## Exercise
Go through the listing below and say how many lines contain "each"; write nothing but the number.

Raw data section start

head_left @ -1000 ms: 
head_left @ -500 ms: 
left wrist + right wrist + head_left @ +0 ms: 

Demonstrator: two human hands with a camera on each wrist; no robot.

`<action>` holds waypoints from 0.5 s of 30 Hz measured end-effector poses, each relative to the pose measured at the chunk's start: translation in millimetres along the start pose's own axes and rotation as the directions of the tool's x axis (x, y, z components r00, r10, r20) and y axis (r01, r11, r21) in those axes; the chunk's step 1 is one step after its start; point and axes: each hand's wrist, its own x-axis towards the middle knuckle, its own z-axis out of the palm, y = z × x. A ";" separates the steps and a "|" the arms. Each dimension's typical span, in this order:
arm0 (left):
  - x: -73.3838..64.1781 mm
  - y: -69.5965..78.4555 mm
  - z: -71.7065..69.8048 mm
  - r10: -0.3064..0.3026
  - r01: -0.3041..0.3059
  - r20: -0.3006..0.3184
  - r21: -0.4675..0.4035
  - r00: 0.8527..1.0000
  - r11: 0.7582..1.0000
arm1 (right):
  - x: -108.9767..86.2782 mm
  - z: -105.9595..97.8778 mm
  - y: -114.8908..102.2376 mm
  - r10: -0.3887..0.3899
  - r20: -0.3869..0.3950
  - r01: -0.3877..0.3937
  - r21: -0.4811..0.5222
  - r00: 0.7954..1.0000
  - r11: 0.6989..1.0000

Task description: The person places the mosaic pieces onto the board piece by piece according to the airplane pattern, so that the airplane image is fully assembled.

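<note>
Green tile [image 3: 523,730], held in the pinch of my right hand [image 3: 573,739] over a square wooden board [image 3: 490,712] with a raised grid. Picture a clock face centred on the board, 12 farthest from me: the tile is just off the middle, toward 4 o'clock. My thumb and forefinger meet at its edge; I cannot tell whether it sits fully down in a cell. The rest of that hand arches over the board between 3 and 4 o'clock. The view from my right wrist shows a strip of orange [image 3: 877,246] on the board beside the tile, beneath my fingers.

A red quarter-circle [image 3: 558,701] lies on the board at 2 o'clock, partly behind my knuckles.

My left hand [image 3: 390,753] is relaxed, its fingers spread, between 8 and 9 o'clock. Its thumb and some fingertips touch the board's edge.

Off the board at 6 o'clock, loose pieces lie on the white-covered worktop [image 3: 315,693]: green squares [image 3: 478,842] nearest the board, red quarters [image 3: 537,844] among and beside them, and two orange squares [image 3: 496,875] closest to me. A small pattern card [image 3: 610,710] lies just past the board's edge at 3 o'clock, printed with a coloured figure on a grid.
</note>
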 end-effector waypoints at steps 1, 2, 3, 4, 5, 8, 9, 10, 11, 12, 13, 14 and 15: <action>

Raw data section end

## Written reply
2